# Recorded data:
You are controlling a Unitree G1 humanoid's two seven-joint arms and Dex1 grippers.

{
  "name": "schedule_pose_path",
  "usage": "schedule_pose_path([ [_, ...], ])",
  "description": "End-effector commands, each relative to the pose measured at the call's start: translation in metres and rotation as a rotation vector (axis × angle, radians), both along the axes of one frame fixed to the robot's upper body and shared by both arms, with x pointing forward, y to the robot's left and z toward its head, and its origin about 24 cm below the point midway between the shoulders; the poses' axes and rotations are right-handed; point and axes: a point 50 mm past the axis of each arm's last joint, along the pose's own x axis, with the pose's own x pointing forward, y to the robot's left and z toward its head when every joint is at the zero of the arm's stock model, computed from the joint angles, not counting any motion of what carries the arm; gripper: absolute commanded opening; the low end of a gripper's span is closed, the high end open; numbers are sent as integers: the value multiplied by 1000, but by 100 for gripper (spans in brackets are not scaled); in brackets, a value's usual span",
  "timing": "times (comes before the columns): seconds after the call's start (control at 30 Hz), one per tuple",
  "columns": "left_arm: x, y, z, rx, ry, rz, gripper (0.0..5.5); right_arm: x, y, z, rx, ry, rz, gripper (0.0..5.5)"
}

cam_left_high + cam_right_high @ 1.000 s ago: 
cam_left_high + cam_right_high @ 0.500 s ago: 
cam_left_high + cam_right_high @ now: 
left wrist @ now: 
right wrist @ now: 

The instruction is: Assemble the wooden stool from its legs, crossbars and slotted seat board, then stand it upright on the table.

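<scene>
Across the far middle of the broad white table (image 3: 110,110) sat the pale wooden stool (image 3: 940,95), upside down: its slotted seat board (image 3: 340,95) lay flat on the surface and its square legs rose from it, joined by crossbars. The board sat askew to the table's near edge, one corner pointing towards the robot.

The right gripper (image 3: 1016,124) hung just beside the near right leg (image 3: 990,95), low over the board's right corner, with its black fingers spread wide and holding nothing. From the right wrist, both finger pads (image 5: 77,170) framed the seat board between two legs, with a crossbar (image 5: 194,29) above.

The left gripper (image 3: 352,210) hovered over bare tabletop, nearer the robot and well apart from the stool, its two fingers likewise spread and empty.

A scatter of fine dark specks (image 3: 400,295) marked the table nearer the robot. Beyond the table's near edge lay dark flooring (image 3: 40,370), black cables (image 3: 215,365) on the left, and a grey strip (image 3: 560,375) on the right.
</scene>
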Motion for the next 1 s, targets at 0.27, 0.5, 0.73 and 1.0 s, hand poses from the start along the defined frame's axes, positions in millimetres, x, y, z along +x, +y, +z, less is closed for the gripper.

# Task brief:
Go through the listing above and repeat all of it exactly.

# The answer:
You are controlling a Unitree G1 humanoid's two seven-joint arms and Dex1 grippers.

{
  "name": "schedule_pose_path",
  "usage": "schedule_pose_path([ [_, ...], ])",
  "description": "End-effector commands, each relative to the pose measured at the call's start: translation in metres and rotation as a rotation vector (axis × angle, radians), both along the axes of one frame fixed to the robot's upper body and shared by both arms, with x pointing forward, y to the robot's left and z toward its head, and its origin about 24 cm below the point midway between the shoulders; the poses' axes and rotations are right-handed; point and axes: a point 50 mm past the axis of each arm's last joint, along the pose's own x axis, with the pose's own x pointing forward, y to the robot's left and z toward its head when every joint is at the zero of the arm's stock model, computed from the joint angles, not counting any motion of what carries the arm; gripper: absolute commanded opening; the low end of a gripper's span is closed, the high end open; numbers are sent as integers: the value multiplied by 1000, but by 100 for gripper (spans in brackets are not scaled); in brackets, a value's usual span",
  "timing": "times (comes before the columns): seconds after the call's start (control at 30 Hz), one per tuple",
  "columns": "left_arm: x, y, z, rx, ry, rz, gripper (0.0..5.5); right_arm: x, y, z, rx, ry, rz, gripper (0.0..5.5)"
}

cam_left_high + cam_right_high @ 1.000 s ago: 
cam_left_high + cam_right_high @ 0.500 s ago: 
cam_left_high + cam_right_high @ now: 
left wrist @ now: 
right wrist @ now: 

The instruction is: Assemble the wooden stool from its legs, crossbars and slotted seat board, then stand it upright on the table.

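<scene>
Across the far middle of the broad white table (image 3: 110,110) sat the pale wooden stool (image 3: 940,95), upside down: its slotted seat board (image 3: 340,95) lay flat on the surface and its square legs rose from it, joined by crossbars. The board sat askew to the table's near edge, one corner pointing towards the robot.

The right gripper (image 3: 1016,124) hung just beside the near right leg (image 3: 990,95), low over the board's right corner, with its black fingers spread wide and holding nothing. From the right wrist, both finger pads (image 5: 77,170) framed the seat board between two legs, with a crossbar (image 5: 194,29) above.

The left gripper (image 3: 352,210) hovered over bare tabletop, nearer the robot and well apart from the stool, its two fingers likewise spread and empty.

A scatter of fine dark specks (image 3: 400,295) marked the table nearer the robot. Beyond the table's near edge lay dark flooring (image 3: 40,370), black cables (image 3: 215,365) on the left, and a grey strip (image 3: 560,375) on the right.
</scene>
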Motion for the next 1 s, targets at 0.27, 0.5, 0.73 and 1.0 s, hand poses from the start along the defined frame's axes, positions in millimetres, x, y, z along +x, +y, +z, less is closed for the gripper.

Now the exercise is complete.